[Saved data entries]

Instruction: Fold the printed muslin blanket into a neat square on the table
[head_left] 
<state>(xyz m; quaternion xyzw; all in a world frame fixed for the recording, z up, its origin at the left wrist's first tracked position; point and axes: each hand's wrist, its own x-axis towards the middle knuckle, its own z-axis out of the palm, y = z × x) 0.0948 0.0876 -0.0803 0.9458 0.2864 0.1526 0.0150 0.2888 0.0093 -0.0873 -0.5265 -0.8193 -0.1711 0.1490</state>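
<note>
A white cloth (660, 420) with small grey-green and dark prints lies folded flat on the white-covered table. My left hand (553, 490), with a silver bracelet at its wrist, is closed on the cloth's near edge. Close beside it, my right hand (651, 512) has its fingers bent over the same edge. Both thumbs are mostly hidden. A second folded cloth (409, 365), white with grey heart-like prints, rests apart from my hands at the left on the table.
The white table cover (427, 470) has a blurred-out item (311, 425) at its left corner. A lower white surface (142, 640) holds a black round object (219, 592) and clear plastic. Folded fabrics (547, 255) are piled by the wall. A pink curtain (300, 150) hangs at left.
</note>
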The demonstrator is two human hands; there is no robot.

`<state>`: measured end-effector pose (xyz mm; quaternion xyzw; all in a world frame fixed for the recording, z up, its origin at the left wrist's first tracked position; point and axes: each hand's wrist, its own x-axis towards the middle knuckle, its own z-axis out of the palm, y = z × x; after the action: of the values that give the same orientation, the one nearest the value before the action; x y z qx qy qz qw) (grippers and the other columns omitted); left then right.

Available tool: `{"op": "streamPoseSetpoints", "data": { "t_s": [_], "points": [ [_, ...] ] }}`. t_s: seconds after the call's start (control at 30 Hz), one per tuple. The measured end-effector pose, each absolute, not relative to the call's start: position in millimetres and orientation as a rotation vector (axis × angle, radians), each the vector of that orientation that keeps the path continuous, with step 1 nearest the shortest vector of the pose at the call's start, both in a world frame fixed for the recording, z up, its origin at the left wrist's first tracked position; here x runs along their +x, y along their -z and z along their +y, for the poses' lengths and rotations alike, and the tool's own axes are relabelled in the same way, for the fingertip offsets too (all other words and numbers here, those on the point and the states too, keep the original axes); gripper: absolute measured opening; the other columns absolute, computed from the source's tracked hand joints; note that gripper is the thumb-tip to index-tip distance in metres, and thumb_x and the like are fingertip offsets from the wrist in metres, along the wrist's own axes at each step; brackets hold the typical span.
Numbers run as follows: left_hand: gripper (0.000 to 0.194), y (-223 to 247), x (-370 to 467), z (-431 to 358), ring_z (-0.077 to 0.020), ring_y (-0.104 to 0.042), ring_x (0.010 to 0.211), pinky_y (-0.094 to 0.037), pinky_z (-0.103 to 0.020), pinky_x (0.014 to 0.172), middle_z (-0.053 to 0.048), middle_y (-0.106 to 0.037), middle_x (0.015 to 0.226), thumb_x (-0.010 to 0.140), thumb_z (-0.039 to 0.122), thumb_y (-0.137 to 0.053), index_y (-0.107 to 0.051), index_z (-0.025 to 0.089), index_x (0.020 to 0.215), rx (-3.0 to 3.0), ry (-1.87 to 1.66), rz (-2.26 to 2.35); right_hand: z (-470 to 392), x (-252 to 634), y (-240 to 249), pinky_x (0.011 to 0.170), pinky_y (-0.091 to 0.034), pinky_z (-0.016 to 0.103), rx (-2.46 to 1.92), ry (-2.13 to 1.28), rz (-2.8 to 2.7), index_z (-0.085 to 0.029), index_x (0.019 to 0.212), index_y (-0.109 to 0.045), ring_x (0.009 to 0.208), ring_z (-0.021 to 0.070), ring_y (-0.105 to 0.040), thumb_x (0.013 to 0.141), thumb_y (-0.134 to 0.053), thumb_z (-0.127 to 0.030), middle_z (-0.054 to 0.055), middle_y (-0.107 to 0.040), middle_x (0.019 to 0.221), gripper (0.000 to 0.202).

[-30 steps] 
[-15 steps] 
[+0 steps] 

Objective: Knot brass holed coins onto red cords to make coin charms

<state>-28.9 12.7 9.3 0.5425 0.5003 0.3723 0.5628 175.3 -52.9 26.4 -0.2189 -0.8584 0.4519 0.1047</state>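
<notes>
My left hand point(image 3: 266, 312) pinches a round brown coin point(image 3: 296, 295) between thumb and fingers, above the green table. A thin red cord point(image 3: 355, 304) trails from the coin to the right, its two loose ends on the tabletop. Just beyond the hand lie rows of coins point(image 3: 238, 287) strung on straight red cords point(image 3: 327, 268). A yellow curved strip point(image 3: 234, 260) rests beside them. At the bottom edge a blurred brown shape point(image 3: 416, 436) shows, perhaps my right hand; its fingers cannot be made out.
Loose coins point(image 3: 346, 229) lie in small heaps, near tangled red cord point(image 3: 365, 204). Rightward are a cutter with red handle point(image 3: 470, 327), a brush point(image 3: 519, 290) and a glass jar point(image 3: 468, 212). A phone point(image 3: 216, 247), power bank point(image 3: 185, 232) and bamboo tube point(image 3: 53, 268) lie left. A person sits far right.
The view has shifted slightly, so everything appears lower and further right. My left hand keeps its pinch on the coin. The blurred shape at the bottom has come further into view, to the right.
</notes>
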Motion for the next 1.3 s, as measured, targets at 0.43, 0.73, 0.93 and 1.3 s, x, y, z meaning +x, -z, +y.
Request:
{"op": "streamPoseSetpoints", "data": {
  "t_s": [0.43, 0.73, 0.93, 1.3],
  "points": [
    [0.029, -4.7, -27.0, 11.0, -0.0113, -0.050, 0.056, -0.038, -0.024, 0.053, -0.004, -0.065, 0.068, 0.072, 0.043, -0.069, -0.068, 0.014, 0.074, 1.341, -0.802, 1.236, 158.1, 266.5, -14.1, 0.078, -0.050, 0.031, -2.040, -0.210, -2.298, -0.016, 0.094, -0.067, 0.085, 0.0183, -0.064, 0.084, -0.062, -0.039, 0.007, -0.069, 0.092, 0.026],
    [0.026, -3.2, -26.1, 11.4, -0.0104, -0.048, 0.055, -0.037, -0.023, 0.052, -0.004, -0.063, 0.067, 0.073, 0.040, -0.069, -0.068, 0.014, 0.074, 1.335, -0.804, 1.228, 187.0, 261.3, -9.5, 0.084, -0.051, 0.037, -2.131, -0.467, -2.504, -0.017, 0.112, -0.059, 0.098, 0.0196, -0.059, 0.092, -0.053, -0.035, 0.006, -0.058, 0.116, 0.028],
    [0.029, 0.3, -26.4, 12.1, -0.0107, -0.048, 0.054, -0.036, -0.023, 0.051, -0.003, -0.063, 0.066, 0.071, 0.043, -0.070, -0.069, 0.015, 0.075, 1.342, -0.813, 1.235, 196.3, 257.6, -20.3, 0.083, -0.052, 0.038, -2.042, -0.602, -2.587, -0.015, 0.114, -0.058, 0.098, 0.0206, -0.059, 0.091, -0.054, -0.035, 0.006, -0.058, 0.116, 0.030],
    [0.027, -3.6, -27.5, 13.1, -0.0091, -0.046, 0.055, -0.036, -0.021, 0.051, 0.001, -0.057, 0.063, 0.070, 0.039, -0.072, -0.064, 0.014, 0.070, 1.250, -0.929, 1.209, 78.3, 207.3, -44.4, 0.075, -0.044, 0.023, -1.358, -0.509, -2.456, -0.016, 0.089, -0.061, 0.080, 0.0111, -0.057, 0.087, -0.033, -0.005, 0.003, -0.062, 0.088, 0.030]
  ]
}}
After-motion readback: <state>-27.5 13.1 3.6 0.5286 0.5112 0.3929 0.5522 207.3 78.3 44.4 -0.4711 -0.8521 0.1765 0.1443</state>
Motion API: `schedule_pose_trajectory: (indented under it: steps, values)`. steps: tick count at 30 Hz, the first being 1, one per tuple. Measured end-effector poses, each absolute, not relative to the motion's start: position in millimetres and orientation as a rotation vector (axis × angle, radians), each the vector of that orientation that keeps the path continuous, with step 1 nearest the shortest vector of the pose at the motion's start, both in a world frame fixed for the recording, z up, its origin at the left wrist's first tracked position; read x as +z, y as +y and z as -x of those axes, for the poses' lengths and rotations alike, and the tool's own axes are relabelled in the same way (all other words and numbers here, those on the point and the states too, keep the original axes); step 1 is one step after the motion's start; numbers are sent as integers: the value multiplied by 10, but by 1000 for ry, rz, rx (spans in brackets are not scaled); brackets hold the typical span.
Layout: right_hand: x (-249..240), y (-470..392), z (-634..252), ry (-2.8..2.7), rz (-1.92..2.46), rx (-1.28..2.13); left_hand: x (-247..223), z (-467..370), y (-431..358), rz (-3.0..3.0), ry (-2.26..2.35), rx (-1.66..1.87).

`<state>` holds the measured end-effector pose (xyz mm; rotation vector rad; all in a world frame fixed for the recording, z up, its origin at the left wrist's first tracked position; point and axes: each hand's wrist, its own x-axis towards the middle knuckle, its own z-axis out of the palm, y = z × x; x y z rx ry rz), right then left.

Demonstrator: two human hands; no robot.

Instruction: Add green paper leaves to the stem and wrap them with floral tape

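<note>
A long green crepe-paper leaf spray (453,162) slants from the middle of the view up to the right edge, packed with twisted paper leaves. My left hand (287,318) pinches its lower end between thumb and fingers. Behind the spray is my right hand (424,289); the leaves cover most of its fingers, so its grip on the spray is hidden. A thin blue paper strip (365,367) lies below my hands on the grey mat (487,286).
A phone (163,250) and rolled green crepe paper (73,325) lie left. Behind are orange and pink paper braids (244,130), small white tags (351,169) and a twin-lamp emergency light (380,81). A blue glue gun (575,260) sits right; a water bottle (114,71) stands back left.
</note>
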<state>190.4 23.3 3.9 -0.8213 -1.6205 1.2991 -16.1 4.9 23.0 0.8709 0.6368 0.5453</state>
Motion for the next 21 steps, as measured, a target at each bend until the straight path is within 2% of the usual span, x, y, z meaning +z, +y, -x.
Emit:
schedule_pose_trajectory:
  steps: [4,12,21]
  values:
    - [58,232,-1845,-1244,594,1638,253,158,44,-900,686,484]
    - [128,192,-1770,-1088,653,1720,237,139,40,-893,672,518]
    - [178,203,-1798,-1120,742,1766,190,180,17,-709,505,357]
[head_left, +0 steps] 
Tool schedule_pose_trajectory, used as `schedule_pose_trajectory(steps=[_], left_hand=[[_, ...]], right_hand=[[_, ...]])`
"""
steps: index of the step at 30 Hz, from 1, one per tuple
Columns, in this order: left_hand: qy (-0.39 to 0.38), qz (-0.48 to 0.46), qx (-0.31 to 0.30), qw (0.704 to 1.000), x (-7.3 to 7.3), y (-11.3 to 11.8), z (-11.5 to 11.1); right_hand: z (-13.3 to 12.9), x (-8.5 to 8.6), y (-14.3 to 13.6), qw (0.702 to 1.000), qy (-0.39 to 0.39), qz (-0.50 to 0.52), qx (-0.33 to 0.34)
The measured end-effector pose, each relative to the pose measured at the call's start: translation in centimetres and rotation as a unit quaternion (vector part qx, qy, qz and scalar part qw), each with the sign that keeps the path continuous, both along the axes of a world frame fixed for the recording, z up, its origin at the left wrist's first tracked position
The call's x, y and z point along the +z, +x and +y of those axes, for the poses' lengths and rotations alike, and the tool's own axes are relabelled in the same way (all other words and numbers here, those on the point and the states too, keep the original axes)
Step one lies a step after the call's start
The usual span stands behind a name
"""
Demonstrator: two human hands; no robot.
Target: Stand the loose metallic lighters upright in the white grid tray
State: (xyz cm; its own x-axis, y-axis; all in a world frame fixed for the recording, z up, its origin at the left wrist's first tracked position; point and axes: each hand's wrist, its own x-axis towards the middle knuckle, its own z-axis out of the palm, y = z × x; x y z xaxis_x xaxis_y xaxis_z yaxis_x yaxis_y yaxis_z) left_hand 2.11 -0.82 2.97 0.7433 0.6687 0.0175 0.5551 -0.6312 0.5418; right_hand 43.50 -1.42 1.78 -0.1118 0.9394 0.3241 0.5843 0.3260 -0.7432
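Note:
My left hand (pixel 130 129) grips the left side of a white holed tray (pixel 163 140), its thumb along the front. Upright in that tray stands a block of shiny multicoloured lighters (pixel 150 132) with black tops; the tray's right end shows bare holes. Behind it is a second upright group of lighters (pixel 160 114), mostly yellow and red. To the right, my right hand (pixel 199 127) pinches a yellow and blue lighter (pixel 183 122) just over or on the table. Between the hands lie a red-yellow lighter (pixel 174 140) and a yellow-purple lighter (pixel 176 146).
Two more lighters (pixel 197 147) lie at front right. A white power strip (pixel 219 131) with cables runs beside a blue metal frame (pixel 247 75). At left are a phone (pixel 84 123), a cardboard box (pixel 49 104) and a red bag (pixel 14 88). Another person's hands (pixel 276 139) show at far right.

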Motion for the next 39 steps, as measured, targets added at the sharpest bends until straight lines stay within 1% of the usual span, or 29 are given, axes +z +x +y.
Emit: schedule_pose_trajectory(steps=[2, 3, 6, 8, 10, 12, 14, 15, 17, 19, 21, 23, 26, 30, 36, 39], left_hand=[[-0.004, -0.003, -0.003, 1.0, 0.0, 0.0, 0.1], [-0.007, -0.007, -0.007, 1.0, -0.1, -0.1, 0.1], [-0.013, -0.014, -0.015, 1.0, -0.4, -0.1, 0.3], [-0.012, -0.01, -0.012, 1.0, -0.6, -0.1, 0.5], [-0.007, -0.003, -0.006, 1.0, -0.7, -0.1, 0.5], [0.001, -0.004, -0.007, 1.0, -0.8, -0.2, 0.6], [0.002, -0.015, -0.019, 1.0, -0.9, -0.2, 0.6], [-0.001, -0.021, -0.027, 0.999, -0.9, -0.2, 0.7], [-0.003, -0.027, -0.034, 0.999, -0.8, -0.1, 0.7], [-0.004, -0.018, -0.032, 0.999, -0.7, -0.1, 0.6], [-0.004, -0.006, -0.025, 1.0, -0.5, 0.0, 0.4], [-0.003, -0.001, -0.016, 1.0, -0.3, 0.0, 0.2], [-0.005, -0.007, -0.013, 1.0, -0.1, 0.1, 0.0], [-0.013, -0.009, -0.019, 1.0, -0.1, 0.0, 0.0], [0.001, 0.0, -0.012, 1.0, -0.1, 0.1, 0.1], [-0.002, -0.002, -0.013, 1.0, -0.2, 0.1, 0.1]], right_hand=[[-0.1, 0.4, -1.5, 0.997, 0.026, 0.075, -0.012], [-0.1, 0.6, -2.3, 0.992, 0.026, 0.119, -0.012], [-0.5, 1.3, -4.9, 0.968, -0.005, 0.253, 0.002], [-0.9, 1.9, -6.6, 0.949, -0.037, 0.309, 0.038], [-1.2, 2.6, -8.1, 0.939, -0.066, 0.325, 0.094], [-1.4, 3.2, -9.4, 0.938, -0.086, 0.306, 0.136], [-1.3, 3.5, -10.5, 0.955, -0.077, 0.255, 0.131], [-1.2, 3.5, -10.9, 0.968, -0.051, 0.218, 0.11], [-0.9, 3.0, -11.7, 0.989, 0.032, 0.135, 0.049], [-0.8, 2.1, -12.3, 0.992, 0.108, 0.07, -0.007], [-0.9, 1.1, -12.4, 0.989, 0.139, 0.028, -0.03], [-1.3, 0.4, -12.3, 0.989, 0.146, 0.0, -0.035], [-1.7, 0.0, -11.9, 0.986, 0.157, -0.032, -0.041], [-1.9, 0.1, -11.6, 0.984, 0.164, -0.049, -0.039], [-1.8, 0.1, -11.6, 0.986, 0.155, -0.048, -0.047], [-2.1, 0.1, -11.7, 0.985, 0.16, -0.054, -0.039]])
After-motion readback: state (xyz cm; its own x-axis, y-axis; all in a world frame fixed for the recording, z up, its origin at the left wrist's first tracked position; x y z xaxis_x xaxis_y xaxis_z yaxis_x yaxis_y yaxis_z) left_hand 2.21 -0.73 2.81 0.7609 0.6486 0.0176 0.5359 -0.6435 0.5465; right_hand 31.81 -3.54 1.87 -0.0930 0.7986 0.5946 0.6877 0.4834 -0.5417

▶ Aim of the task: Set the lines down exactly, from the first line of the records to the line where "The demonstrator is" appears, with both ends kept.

▶ Finished exercise:
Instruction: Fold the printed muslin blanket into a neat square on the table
[head_left] 
<state>(xyz m; quaternion xyzw; all in a world frame fixed for the recording, z up, its origin at the left wrist's first tracked position; point and axes: each hand's wrist, its own x-axis towards the middle knuckle, its own z-axis out of the palm, y = z × x) 0.0948 0.0876 -0.0803 0.9458 0.2864 0.1526 0.0150 0.2888 0.0093 -0.0873 -0.5265 -0.8193 -0.1711 0.1490</state>
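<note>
A white cloth (660, 420) with small grey-green and dark prints lies folded flat on the white-covered table. My left hand (553, 490), with a silver bracelet at its wrist, is closed on the cloth's near edge. Close beside it, my right hand (651, 512) has its fingers bent over the same edge. Both thumbs are mostly hidden. A second folded cloth (409, 365), white with grey heart-like prints, rests apart from my hands at the left on the table.
The white table cover (427, 470) has a blurred-out item (311, 425) at its left corner. A lower white surface (142, 640) holds a black round object (219, 592) and clear plastic. Folded fabrics (547, 255) are piled by the wall. A pink curtain (300, 150) hangs at left.
</note>
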The demonstrator is two human hands; there is no robot.

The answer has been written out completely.